The debate over Measure 110 isn’t just raging in Oregon’s capital. A little over two hours south of Portland, with a population of close to 200,000, Eugene has long been known as a hippie town, a mecca for stoners and nature lovers.

But conservative streaks run through its suburbs. Recently, as in the rest of the state, Measure 110 has been in the region’s crosshairs.

At a community forum in January, the Eugene district attorney Christopher Parosa summed up the recent prevailing mood. “What has developed in the last three years is not the utopian Shangri-La that we have been promised with ballot Measure 110,” said Parosa, “but rather a dystopian nightmare that is akin to a grim Hollywood movie.”

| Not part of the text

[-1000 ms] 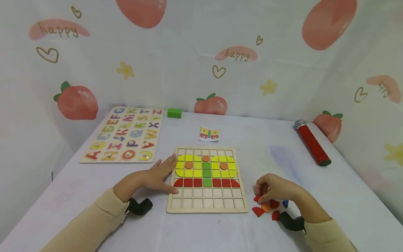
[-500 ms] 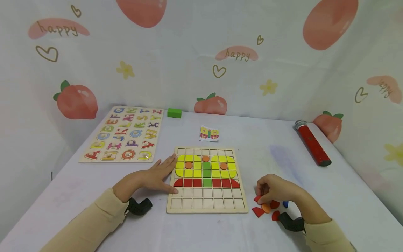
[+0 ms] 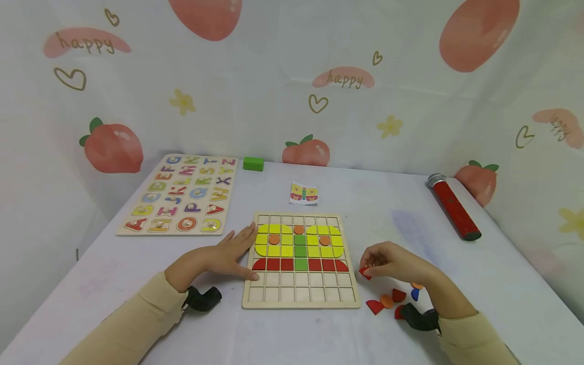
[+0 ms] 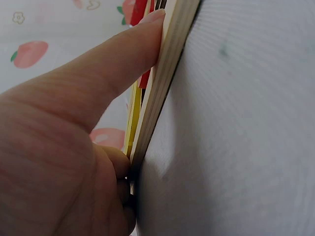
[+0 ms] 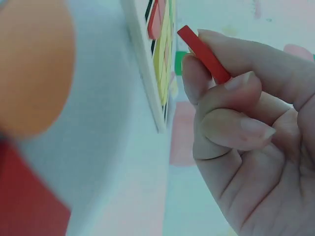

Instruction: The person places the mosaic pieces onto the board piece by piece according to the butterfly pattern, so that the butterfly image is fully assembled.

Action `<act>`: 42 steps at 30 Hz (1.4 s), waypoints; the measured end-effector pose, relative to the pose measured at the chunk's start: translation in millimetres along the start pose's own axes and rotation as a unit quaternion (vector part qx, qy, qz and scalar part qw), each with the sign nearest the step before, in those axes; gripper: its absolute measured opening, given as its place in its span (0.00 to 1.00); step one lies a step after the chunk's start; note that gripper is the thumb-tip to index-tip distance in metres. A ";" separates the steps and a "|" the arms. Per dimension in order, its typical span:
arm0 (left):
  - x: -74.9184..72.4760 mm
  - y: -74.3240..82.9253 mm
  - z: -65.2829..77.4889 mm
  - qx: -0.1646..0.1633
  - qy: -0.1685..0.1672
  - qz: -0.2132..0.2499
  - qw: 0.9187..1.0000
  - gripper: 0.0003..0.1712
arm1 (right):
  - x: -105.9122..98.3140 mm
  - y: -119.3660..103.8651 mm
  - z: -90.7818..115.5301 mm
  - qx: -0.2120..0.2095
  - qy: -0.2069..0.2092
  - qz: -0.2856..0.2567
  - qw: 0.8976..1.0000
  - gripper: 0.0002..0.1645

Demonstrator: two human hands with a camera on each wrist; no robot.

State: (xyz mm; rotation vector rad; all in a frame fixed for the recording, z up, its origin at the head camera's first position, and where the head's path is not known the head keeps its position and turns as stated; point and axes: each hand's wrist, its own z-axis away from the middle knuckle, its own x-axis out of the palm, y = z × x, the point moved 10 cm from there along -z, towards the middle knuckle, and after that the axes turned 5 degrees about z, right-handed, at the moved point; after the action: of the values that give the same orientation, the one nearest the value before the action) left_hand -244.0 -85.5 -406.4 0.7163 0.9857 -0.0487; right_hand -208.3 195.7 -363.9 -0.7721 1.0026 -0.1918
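Observation:
A wooden grid board (image 3: 301, 304) lies mid-table, with yellow, red, green and orange pieces set in its upper rows. My left hand (image 3: 226, 254) rests on the board's left edge, fingers extended; in the left wrist view its thumb (image 4: 113, 64) lies on the rim. Between thumb and fingers my right hand (image 3: 394, 261) pinches a red quarter-circle piece (image 5: 204, 54), held just off the board's right edge. Below that hand lie loose pieces: a red one (image 3: 375, 306), an orange disc (image 3: 387, 301), a blue one (image 3: 414, 294) and several others, partly hidden by the wrist.
A small picture card (image 3: 303, 193) with a butterfly pattern lies behind the board. An alphabet puzzle board (image 3: 178, 195) is at the back left, beside a green block (image 3: 253, 163). A red microphone (image 3: 455, 209) lies at the right.
My right hand has lifted a red piece from the loose pile and moved up and left toward the board. An orange piece under the hand has come into view. The left hand stays put.

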 end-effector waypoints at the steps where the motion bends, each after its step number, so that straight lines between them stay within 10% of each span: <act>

For Schlabach, though, the law has helped turn his life around. He recalls his first time being incarcerated. He was 14 and arrested for stealing a car. Schlabach grew up in his early years speaking Spanish, though he can’t remember it any more. Adopted when he was four, he never bonded much with his new family members, who are white. “I was with them for a good chunk of time of my life,” he says. “But they weren’t really my people.”

He went to high school in a facility for incarcerated youth, where he graduated at the top of his class with a 3.9 GPA. But when he got out, he says, he didn’t have the skills to be emancipated. He took some wrong turns. He started smoking fentanyl. “I guess I ended up in my underwear” one night, he recalls. “Like somewhere in front of a 7-Eleven, wrapped in a blanket.”

Man wearing yellow and black holds out paper to person in black jacket
A police officer issues a drug possession citation in downtown Portland. Photograph: Patrick T Fallon/AFP/Getty Images

Among the unique features of Measure 110 is that the treatment it funds comes with relatively few stipulations. That’s especially helpful with treating this population of homeless young people, says Chad Westphal, president and CEO of the organization that runs this shelter, Looking Glass. Often giving them something as basic as a phone charger, a tent, a meal, shoes that fit or foot fungal treatment can get them in the door.

“You have to build trust with them before you understand the next level of needs,” says Westphal. For years, he and his staff had watched as this vulnerable population slipped through the cracks. “Often they had addiction levels that were off the charts,” he explains. “And they were living in camps with much older people, getting victimized. That was the group that we decided to focus on with the Measure 110 funds.”

The funding has allowed Looking Glass to build a shelter customized to the liminal stage of human development between adolescent and adult. With a low barrier to entry, staff try to keep the rules to a minimum. Drugs, guns and personal items have to be left in a “contraband” locker in the lobby. There are no requirements around sobriety, but there is an expectation that drugs and alcohol are not used on the premises. Pets and babies are allowed, with some restrictions. Residents can come and go as they please. Couples can share a room.

Schlabach is taking it day by day. He says this place adds some critical structure for him and his little family, but he recognizes it won’t be forever. His goals include getting a job and trying to make it work with his baby’s mom.

His years of incarceration still weigh heavy on him. The threat of returning there has been a factor in his recovery. But far more motivating is the desire to spend every minute he can with his daughter, in whom he recognizes a chance to right the wrongs of his own childhood. “Like, I only had like three hours of sleep last night,” he says, chuckling. “But I’m still going. I’m still good. I’m young. I got this.”